Bug 12389 - acpi-cpufreq doesn't detect speed limit when cold booted on battery
Summary: acpi-cpufreq doesn't detect speed limit when cold booted on battery
Status: REJECTED DOCUMENTED
Alias: None
Product: ACPI
Classification: Unclassified
Component: Config-Processors (show other bugs)
Hardware: All Linux
: P1 low
Assignee: ykzhao
URL:
Keywords:
Depends on:
Blocks:
 
Reported: 2009-01-09 01:53 UTC by James Ettle
Modified: 2010-12-29 00:42 UTC (History)
5 users (show)

See Also:
Kernel Version: 2.6.36
Subsystem:
Regression: Yes
Bisected commit-id:


Attachments
dmesg straight after booting on battery (85.42 KB, text/plain)
2010-11-08 18:25 UTC, James Ettle
Details
dmesg straight after booting on battery, then pressing a Magic Power button (93.98 KB, text/plain)
2010-11-08 18:26 UTC, James Ettle
Details
Output of acpidump (127.59 KB, text/plain)
2010-11-08 18:27 UTC, James Ettle
Details
acpidump --addr 0x7F6D52F8 --length 0x000004AA (1.17 KB, application/octet-stream)
2010-11-08 21:21 UTC, James Ettle
Details
acpidump --addr 0x7F6D5827 --length 0x000002A8 (680 bytes, application/octet-stream)
2010-11-08 21:21 UTC, James Ettle
Details
acpidump --addr 0x7F6D57A2 --length 0x00000085 (133 bytes, application/octet-stream)
2010-11-08 21:23 UTC, James Ettle
Details
acpidump --addr 0x7F6D5ACF --length 0x000000B1 (177 bytes, application/octet-stream)
2010-11-08 21:23 UTC, James Ettle
Details

Description James Ettle 2009-01-09 01:53:51 UTC
Latest working kernel version: 2.6.26?
Earliest failing kernel version: 2.6.27.10-167.fc10 (perhaps some earlier)
Distribution: Fedora 10
Hardware Environment: x86-64, Clevo M720R notebook with Intel Core 2 Duo T8100 processor, X3100 graphics
Software Environment: x86-64

Problem Description:
When on battery power, my notebook's BIOS specifies that the maximum CPU speed
should be 1.2 GHz. But immediately after booting on battery, acpi-cpufreq
thinks the maximum speed is 2.101 GHz (what it should be on mains power).
Switching briefly to mains, or pressing the "power save" button (which imposes
a 1.2 GHz limit when on mains), seems to kick it all into place and thereafter
the limit is 1.2 GHz on battery, 2.101 on mains.

Steps to reproduce:
1. Cold boot on battery power.
2. Observe CPU will scale up to 2.101 GHz.
3. Briefly switch to mains or press power-save button.
4. Note maximum frequency on battery is now 1.2 GHz.
Comment 1 James Ettle 2009-01-22 03:25:57 UTC
Still there in 2.6.29-0.43.rc2.git1.
Comment 2 James Ettle 2010-11-05 18:11:45 UTC
Still present in 2.6.36.
Comment 3 Thomas Renninger 2010-11-06 20:04:54 UTC
This should be an ACPI, not a cpufreq bug.
Some things you could check:
  - BIOS up-to-date?
  - Is the limitation done through _PPC:
cat /sys/devices/system/cpu/cpu0/cpufreq/bios_limit


The bios limit (_PPC) was not evaluated at (processor.ko) driver load time, but only when CPU notification events where thrown.

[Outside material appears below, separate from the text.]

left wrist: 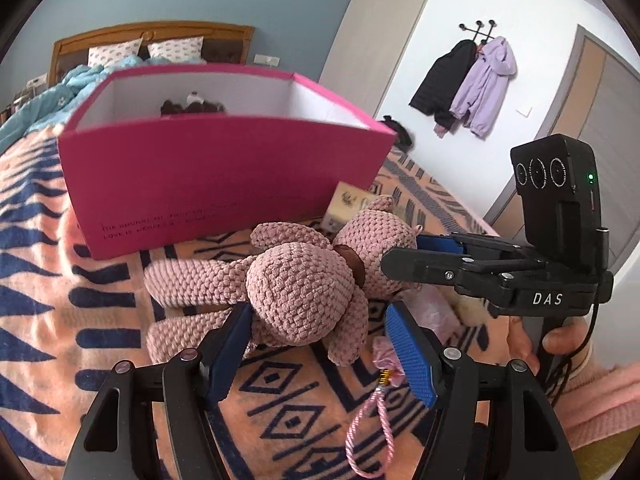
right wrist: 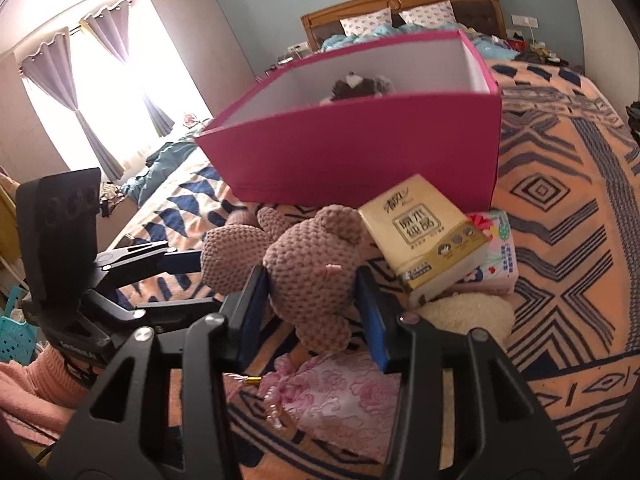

It sounds like you see this.
This got fixed by commit:
455c0d71d46e86b0b7ff2c9dcfc19bc162302ee9

Above patch could make trouble on other systems and you set "Fedora tree".
Can you double check that above commit is included in your tested kernel.
Comment 4 James Ettle 2010-11-08 08:54:28 UTC
As far as I can see, the kernel I'm using has that commit.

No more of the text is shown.